■ **YOUR ASSIGNMENT**
Please transcribe the data below exactly. Leave the pictures out.

■ **GIVEN DATA**
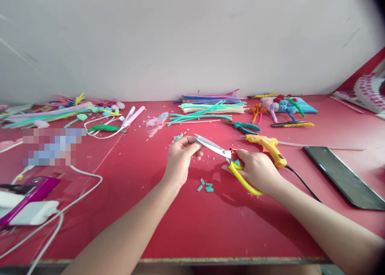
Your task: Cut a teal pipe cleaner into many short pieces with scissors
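Observation:
My right hand grips yellow-handled scissors, their metal blades pointing left toward my left hand. The left hand is curled with fingers pinched at the blade tips; whatever small piece it holds is hidden by the fingers. Several short teal cut pieces lie on the red table just below the scissors. A few more teal scraps lie above the left hand.
A pile of coloured pipe cleaners lies by the wall, with teal-handled pliers, a yellow glue gun and finished pipe-cleaner flowers to its right. A dark phone lies right. White cables and a purple tool lie left.

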The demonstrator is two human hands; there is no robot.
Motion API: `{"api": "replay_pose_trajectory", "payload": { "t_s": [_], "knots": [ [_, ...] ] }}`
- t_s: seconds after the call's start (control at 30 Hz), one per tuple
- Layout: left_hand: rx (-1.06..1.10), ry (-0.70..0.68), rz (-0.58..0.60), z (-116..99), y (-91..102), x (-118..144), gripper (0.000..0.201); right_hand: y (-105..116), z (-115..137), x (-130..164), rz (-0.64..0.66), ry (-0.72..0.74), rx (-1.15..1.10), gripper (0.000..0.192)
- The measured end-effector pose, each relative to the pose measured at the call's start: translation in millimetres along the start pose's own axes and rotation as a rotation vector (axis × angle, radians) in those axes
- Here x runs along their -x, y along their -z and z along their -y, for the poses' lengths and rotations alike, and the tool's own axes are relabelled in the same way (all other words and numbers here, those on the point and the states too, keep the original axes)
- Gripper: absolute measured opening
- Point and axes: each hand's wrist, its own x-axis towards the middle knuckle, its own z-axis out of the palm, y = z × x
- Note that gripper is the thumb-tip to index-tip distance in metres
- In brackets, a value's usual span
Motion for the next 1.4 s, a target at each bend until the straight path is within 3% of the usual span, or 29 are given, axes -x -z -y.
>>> {"api": "replay_pose_trajectory", "payload": {
  "t_s": [0.7, 0.93, 1.1, 1.2, 1.4],
  "knots": [
    [-0.039, -0.03, 0.048, -0.5, 2.5, -0.6, 0.009, -2.0, -3.1, -1.1, -0.008, -0.013, 0.018, 0.042],
    [-0.079, -0.028, 0.069, 2.5, 0.6, 0.0, 0.013, 0.8, -1.5, -1.4, 0.045, -0.054, -0.141, 0.04],
    [-0.125, -0.01, 0.102, 7.0, -0.8, 1.1, 0.013, 4.9, 1.0, -2.0, 0.05, -0.099, -0.11, 0.034],
    [-0.198, 0.005, 0.124, 11.2, -3.7, 3.1, 0.012, 5.3, 3.0, -2.8, 0.057, -0.11, -0.234, 0.029],
    [-0.426, 0.041, 0.278, 16.5, -15.8, 12.8, 0.015, 6.7, 8.8, -0.8, 0.087, -0.117, -0.718, 0.018]
  ]
}}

■ **ANSWER FOR THE TASK**
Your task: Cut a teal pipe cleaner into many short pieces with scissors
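Observation:
My right hand grips yellow-handled scissors, their metal blades pointing left toward my left hand. The left hand is curled with fingers pinched at the blade tips; whatever small piece it holds is hidden by the fingers. Several short teal cut pieces lie on the red table just below the scissors. A few more teal scraps lie above the left hand.
A pile of coloured pipe cleaners lies by the wall, with teal-handled pliers, a yellow glue gun and finished pipe-cleaner flowers to its right. A dark phone lies right. White cables and a purple tool lie left.
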
The demonstrator is two human hands; there is no robot.
Motion API: `{"api": "replay_pose_trajectory", "payload": { "t_s": [_], "knots": [ [_, ...] ] }}`
- t_s: seconds after the call's start (control at 30 Hz), one per tuple
- Layout: left_hand: rx (-1.06..1.10), ry (-0.70..0.68), rz (-0.58..0.60), z (-116..99), y (-91..102), x (-118..144), gripper (0.000..0.201); right_hand: y (-105..116), z (-115..137), x (-130..164), rz (-0.64..0.66), ry (-0.72..0.74), rx (-1.15..1.10), gripper (0.000..0.192)
- The measured end-effector pose, each relative to the pose measured at the call's start: translation in millimetres along the start pose's own axes and rotation as a rotation vector (axis × angle, radians) in those axes
- Here x runs along their -x, y along their -z and z along their -y, for the poses' lengths and rotations alike, and the tool's own axes are relabelled in the same way (all other words and numbers here, those on the point and the states too, keep the original axes)
- Gripper: absolute measured opening
- Point and axes: each hand's wrist, its own x-axis towards the middle knuckle, its own z-axis out of the palm, y = z × x
- Note that gripper is the thumb-tip to index-tip distance in metres
- In brackets, a value's usual span
Motion for the next 1.4 s, a target at each bend until the straight path is within 3% of the usual span, or 29 are given, axes -x -z -y.
>>> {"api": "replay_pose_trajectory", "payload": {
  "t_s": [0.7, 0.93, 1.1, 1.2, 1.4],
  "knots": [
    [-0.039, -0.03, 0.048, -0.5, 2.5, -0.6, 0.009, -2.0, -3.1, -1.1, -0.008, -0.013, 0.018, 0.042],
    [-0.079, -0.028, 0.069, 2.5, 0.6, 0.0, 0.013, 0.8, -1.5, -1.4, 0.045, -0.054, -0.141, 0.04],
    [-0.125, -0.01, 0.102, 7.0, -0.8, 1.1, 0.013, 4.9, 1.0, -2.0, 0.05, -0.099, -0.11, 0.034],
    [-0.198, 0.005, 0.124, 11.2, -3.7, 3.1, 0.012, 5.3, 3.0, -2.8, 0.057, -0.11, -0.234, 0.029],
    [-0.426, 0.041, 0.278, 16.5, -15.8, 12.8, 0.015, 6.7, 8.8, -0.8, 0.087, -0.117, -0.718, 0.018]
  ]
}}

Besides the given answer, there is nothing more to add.